Mais especificamente, o ministro Barroso asseverou, de um lado, que não há que “se falar em direito adquirido à obtenção de financiamento, com base em regime jurídico anterior sobre os requisitos a serem preenchidos para acesso ao Fies”, já que a jurisprudência do STF “é pacífica no sentido de não reconhecer o direito adquirido a regime jurídico”. Além disso, considerou que o fato aquisitivo do direito é a inscrição no Fies, e não a mera realização do Enem; a realização do Exame seria uma condição necessária, mas não suficiente, para se obter o financiamento.

Enquanto isso, por outro lado, o ministro Toffoli afirmou que houve uma séria quebra da segurança jurídica ao se frustrar a expectativa e a confiança depositada pelos estudantes na política pública governamental após terem cumprido a primeira etapa até então estabelecida para obter o Fies, isso porque políticas públicas teriam um caráter prestacional por parte do Estado.
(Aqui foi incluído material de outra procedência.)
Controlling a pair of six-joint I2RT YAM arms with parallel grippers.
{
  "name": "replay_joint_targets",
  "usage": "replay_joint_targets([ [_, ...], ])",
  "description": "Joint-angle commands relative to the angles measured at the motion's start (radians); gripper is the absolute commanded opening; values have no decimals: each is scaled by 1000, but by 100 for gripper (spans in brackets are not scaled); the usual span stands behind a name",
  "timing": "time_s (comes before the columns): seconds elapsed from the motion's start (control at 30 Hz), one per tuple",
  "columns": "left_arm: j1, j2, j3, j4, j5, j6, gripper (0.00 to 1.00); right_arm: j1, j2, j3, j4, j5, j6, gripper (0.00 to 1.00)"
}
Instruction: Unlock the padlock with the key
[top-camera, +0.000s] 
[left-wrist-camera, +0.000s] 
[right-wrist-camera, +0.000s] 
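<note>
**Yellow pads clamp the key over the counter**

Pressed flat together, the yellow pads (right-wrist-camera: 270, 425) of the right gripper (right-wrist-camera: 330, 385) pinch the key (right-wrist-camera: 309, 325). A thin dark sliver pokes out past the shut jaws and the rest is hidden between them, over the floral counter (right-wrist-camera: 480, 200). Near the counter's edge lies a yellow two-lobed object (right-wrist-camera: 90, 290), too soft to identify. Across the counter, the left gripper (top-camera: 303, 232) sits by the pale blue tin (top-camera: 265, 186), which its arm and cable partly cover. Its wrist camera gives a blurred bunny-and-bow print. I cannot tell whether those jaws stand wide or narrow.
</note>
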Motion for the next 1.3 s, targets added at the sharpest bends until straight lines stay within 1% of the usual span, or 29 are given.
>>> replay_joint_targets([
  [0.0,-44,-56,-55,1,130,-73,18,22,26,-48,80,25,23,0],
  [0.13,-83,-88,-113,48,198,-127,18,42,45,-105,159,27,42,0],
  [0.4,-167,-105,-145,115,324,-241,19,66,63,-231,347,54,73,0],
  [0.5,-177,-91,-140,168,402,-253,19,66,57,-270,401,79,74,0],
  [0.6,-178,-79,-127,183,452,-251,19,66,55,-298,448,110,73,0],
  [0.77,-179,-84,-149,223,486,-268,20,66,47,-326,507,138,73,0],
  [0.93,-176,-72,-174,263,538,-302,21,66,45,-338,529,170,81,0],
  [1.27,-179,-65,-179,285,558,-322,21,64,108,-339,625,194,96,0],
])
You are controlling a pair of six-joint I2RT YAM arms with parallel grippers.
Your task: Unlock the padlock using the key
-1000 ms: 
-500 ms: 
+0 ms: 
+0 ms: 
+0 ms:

Com base nesse argumento, sustentou que os estudantes não estariam submetidos a regime jurídico; de modo que não se aplicaria a jurisprudência anterior do STF. Além disso, defendeu que a realização do Enem seria uma primeira etapa do Fies e que a mera realização do Exame gerava ganho da expectativa de obter uma prestação estatal no futuro. Uma vez posta essa contraposição, essas distinções receberam pouca atenção dos demais ministros que se perderam completamente após os ministros Ricardo Lewandowski e Gilmar Mendes engajarem em um debate agressivo sobre a possível politização do julgamento.

Como resultado, a maioria dos ministros seguiu o posicionamento do ministro relator Barroso, mas uma sensação de mal estar permaneceu. Havia um consenso sobre a necessidade de respeitar as regras do jogo, mas não chegaram a esclarecer quais regras são protegidas, a partir de que momento, de que modo, e em quais jogos. Com isso, se concretiza uma perigosa ironia. Sob o discurso de preservação das regras do jogo, o próprio Supremo Tribunal Federal dá para si mesmo um cheque em branco para controlar a mudanças em grandes projetos públicos, sem criar uma regra clara que permita antecipar, ou ao menos controlar, suas futuras decisões. Nesse sentido, o STF abdica de criar regras por meio de suas decisões e, desse modo, não há rigorosamente jurisprudência. Há sim, voluntarismo político, que não respeita em nada as regras do jogo democrático.